*** Material provided Section Begins ***

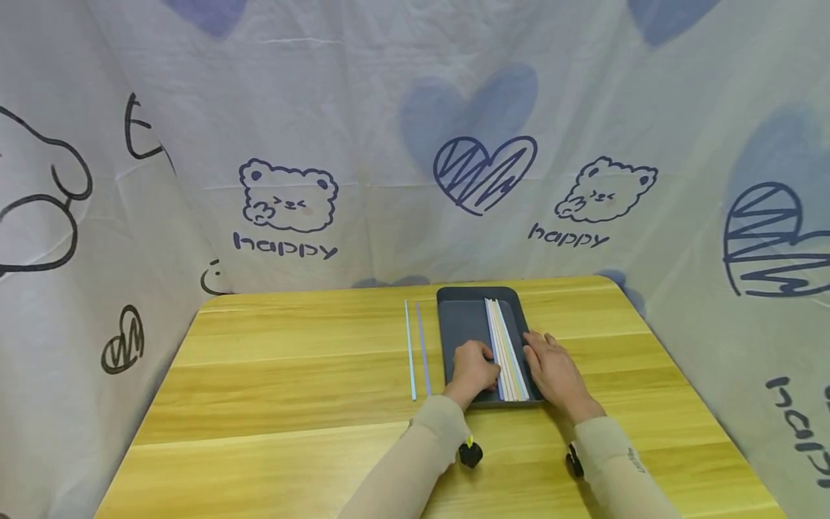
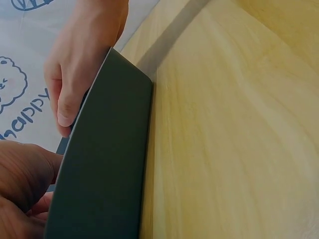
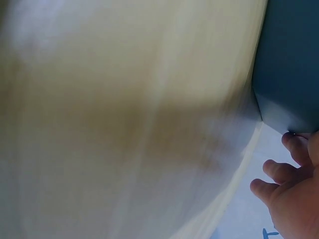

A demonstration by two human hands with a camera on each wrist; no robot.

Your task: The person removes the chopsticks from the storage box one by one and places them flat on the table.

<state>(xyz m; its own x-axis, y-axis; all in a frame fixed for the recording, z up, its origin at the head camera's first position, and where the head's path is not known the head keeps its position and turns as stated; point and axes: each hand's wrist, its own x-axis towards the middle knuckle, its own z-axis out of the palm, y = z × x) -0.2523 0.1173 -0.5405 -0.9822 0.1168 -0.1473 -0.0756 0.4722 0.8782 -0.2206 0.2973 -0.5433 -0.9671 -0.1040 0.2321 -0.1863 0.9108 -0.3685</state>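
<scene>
I record on the wooden table (image 1: 279,360) a light blue stick (image 1: 410,353) and, just beside it, a purple stick (image 1: 423,347), both lying left of the dark grey tray (image 1: 462,317). Over the tray I observe the left hand (image 1: 474,367), fingers curled at the left edge of a stick bundle (image 1: 505,339); whether it grasps any, I cannot tell. The bundle lies in the tray's right half, wider at its near end. The right hand (image 1: 558,373), fingers loosely extended, rests against the tray's right rim, clasping nothing.
</scene>
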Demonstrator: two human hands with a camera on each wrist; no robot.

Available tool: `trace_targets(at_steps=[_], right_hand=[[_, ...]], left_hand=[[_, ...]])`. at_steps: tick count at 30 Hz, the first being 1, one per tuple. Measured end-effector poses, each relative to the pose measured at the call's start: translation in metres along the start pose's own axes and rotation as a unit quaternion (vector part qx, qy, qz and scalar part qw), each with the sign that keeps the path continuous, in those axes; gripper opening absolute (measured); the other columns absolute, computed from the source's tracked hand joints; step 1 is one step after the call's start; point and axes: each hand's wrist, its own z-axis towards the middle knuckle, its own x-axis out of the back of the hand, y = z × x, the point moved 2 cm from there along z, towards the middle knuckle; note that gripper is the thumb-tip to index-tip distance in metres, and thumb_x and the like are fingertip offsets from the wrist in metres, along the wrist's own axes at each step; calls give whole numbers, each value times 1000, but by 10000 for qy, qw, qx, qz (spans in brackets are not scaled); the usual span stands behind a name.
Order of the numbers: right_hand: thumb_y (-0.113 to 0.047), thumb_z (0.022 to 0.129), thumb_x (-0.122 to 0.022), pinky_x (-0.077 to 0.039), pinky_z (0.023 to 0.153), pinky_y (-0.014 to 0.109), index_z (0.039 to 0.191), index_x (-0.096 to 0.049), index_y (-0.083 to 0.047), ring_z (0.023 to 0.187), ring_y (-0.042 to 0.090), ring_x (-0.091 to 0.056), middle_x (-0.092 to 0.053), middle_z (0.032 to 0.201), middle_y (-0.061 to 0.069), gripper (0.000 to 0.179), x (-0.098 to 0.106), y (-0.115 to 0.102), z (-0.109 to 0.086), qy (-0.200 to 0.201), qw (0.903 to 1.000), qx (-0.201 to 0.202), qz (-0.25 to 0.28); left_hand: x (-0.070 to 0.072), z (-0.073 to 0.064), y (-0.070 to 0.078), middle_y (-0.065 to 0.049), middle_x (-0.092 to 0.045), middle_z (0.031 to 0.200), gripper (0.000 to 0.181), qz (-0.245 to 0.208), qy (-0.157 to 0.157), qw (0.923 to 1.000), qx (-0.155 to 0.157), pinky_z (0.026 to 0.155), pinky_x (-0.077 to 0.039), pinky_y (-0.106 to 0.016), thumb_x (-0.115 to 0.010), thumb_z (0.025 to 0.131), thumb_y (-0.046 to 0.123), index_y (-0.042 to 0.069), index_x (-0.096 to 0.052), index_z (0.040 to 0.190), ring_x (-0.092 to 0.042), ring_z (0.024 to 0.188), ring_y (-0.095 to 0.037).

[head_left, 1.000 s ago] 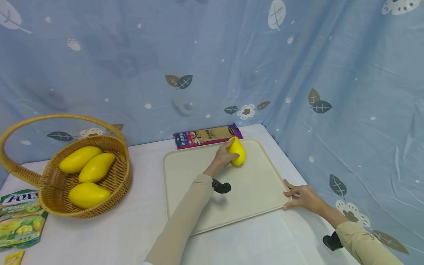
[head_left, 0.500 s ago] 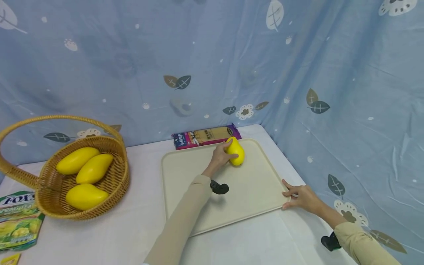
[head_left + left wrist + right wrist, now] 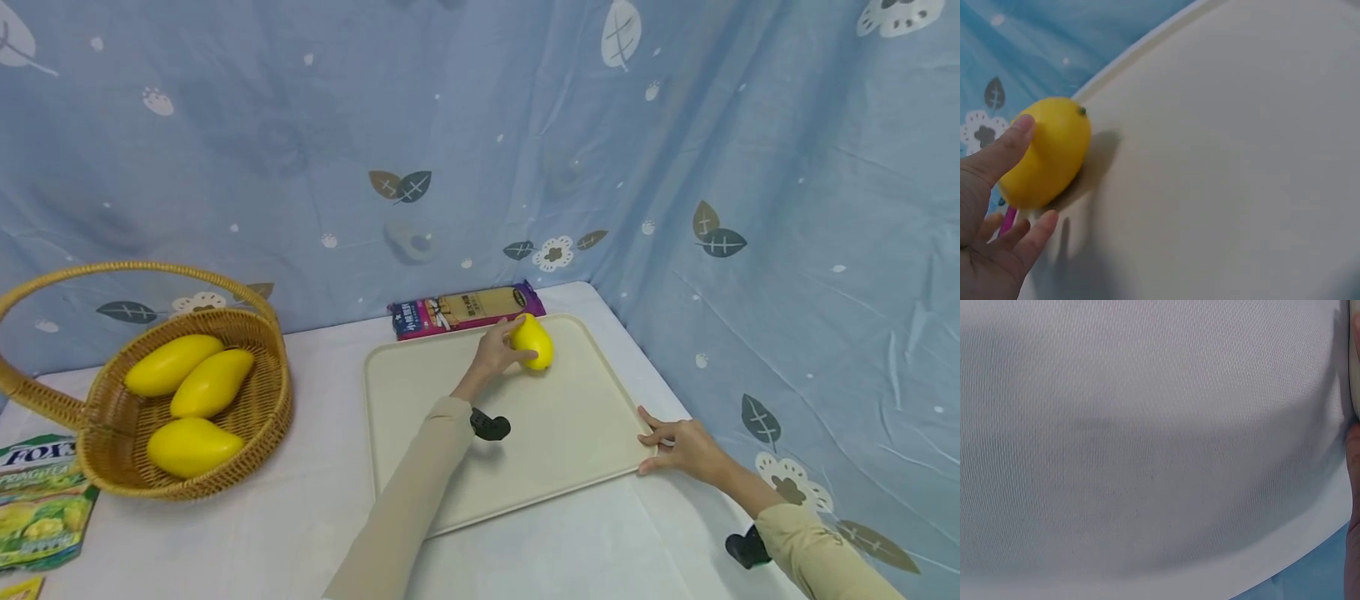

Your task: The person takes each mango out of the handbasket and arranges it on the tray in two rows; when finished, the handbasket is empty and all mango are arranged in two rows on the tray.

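A yellow mango (image 3: 536,343) stands near the far right of the beige tray (image 3: 570,417). My left hand (image 3: 498,350) is right at its left side; in the left wrist view the thumb lies against the mango (image 3: 1054,150), while the other fingers spread loosely below it, not curled round it. At the tray's near right corner, my right hand (image 3: 686,450) grips the rim between thumb and fingers. Only a sliver of that hand shows at the edge of the right wrist view. The wicker basket (image 3: 281,417) on the left contains 3 more mangoes (image 3: 197,447).
Behind the tray lies a purple noodle packet (image 3: 468,310). A green FOX'S bag (image 3: 45,500) and a small yellow packet (image 3: 22,589) lie at the far left. Patterned blue cloth (image 3: 480,150) hangs behind and to the right of the white table (image 3: 322,517).
The mango has come down slightly onto the tray, and my left hand has shifted a little left and towards me. My right hand stays at the tray corner.
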Motion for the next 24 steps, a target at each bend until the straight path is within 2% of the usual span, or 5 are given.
trace_targets(at_steps=[3, 6, 11, 18, 24], right_hand=[[-26, 60, -86, -47, 58, 7, 93, -73, 9, 79, 26, -69, -52, 123, 31, 50, -1, 0, 0, 12, 10000, 44, -16], [-25, 59, -87, -49, 62, 7, 92, -73, 8, 84, 31, -67, -52, 122, 31, 49, -2, 0, -1, 37, 10000, 44, 7], [-25, 59, -87, -50, 68, 7, 92, -73, 8, 93, 40, -62, -52, 123, 31, 49, -2, -1, -1, 47, 10000, -20, 66], [-24, 59, -87, -51, 69, 9, 93, -73, 8, 94, 41, -62, -52, 123, 32, 49, -2, -1, -1, 85, 9999, -31, 119], [-25, 58, -87, -51, 68, 8, 93, -73, 8, 93, 40, -63, -52, 123, 31, 50, -2, -1, -2, 124, 9999, -20, 50]], left_hand=[[2, -1, 0, -10, -38, 151, 68, -76, -40, 9998, -162, 111, -32, -40, -77, 81, 9, 10, -47, 142, -33, 139, -28], [2, -2, -1, -7, -45, 146, 66, -80, -59, 9997, -244, 110, -33, -41, -77, 81, 8, 11, -49, 141, -37, 137, -29], [0, -2, -2, -7, -47, 144, 63, -58, -56, 9999, -130, 109, -36, -42, -76, 83, 11, 11, -50, 140, -42, 133, -31], [-1, -1, -3, -9, -50, 141, 57, -84, 24, 10000, 26, 105, -42, -39, -75, 84, 13, 11, -53, 137, -48, 127, -29], [1, -1, -4, -11, -49, 142, 56, -124, 29, 9997, 198, 98, -48, -44, -76, 84, 16, 11, -55, 136, -48, 126, -36]])
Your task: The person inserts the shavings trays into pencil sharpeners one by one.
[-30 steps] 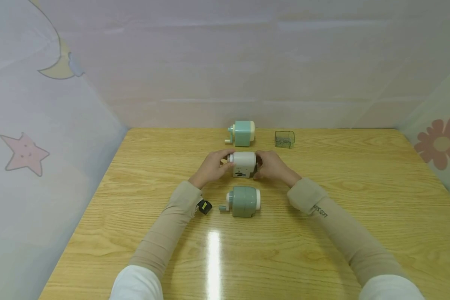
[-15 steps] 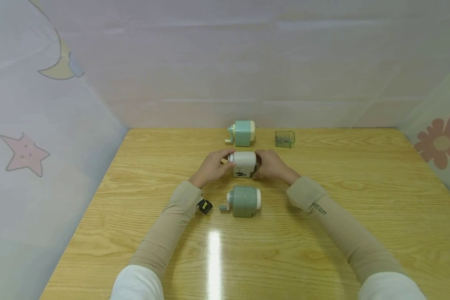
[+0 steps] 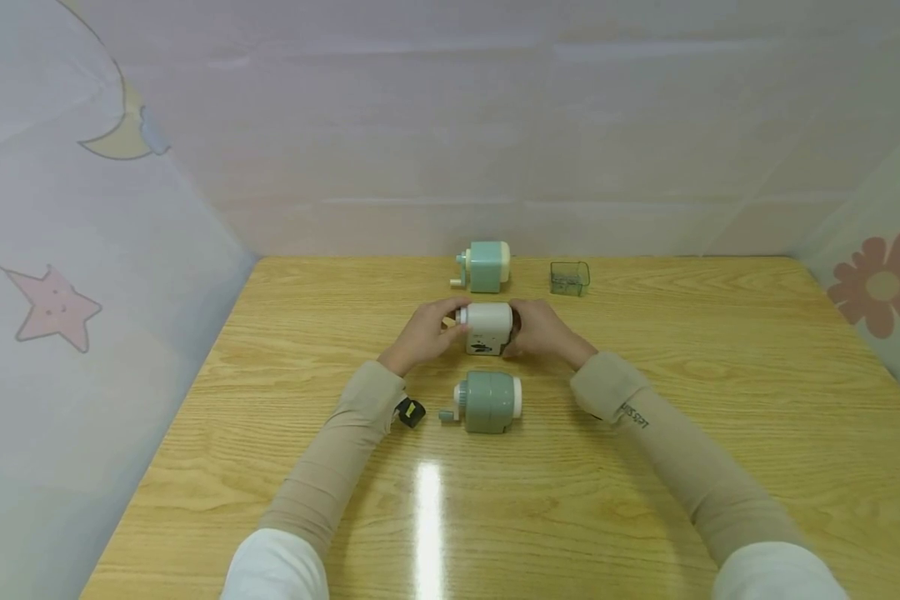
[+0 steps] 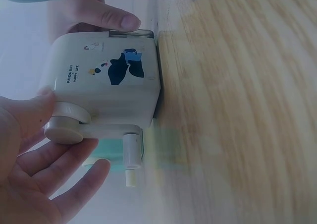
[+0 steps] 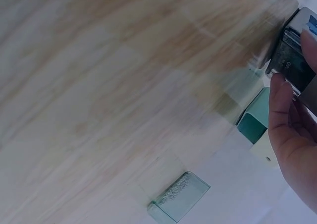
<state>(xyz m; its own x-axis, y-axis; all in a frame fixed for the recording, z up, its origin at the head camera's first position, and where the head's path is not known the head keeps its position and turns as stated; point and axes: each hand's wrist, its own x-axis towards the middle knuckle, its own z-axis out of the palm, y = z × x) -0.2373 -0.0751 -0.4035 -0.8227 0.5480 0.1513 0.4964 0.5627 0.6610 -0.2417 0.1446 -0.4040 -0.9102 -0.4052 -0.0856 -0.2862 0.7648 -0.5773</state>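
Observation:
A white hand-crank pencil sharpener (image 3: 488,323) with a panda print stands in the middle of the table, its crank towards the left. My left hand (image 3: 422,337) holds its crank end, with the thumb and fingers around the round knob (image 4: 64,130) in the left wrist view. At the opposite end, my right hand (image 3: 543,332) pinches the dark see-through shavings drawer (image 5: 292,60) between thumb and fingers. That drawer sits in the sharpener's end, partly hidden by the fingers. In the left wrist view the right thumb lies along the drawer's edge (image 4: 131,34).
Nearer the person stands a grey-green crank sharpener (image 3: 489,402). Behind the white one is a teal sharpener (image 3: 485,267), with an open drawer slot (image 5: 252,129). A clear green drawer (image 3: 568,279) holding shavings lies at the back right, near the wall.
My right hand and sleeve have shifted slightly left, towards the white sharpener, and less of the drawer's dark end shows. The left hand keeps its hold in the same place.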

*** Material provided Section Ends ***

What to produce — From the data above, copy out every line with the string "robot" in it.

Output for this exercise —
A demonstration by two human hands with a camera on each wrist; no robot.
Demonstrator: two human hands with a camera on each wrist; no robot.

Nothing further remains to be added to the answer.